═════ Data below
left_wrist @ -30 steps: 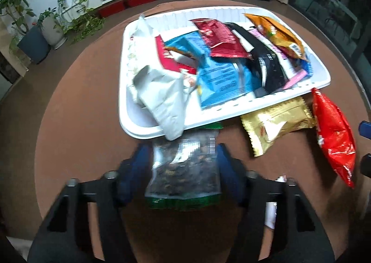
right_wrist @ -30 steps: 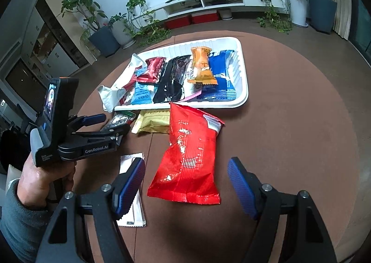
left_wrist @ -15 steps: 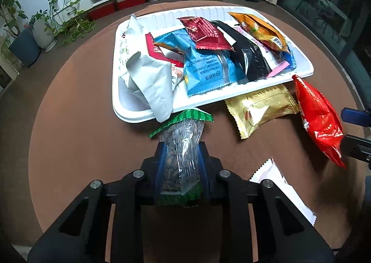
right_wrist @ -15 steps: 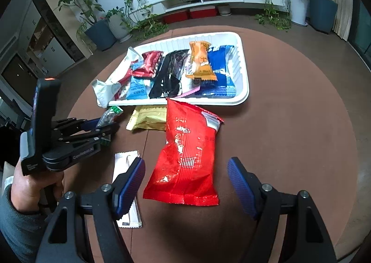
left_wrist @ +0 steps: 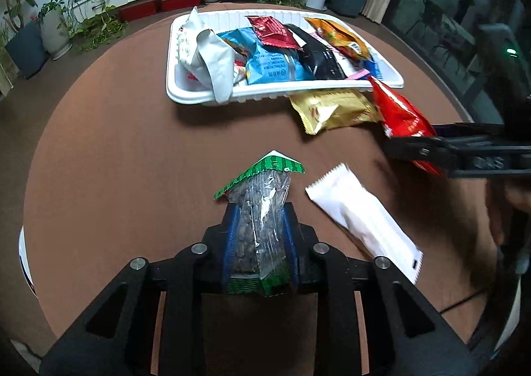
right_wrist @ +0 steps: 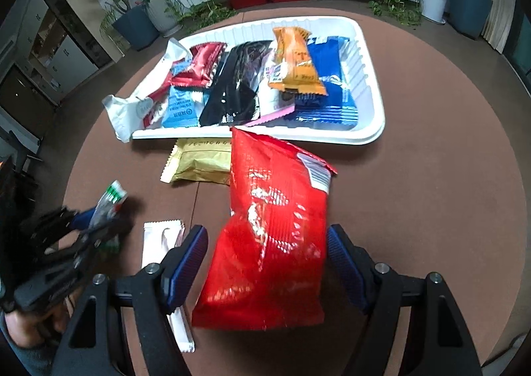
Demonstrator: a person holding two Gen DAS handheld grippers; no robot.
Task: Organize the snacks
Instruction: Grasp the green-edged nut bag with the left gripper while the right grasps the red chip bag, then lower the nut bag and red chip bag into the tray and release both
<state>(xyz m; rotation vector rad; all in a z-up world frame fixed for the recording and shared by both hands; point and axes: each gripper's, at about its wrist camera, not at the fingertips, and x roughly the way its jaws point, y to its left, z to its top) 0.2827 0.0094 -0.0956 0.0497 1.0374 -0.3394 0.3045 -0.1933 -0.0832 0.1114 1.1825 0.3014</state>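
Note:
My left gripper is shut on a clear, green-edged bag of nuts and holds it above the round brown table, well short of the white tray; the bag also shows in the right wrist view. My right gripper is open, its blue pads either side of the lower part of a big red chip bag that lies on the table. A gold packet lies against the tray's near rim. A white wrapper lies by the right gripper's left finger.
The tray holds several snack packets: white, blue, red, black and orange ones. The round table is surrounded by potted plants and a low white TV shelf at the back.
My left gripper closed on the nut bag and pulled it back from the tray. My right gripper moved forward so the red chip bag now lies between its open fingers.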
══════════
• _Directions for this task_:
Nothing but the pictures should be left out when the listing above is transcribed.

• _Exercise output_:
left_wrist @ -30 steps: 
right_wrist @ -30 steps: 
left_wrist @ -15 steps: 
right_wrist @ -15 steps: 
left_wrist @ +0 steps: 
right_wrist @ +0 steps: 
Demonstrator: a person holding two Gen DAS handheld grippers; no robot.
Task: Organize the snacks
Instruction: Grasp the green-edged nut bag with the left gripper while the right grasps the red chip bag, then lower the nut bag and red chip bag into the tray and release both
<state>(xyz m; rotation vector rad; all in a z-up world frame fixed for the recording and shared by both hands; point and axes: each gripper's, at about its wrist camera, not at the fingertips, and x roughly the way its jaws point, y to its left, z to its top) 0.2827 0.0094 -0.0956 0.0497 1.0374 -0.3394 0.3045 -0.1933 -0.0832 0.1114 1.1825 0.3014</state>
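Note:
My left gripper is shut on a clear, green-edged bag of nuts and holds it above the round brown table, well short of the white tray; the bag also shows in the right wrist view. My right gripper is open, its blue pads either side of the lower part of a big red chip bag that lies on the table. A gold packet lies against the tray's near rim. A white wrapper lies by the right gripper's left finger.
The tray holds several snack packets: white, blue, red, black and orange ones. The round table is surrounded by potted plants and a low white TV shelf at the back.
My left gripper closed on the nut bag and pulled it back from the tray. My right gripper moved forward so the red chip bag now lies between its open fingers.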

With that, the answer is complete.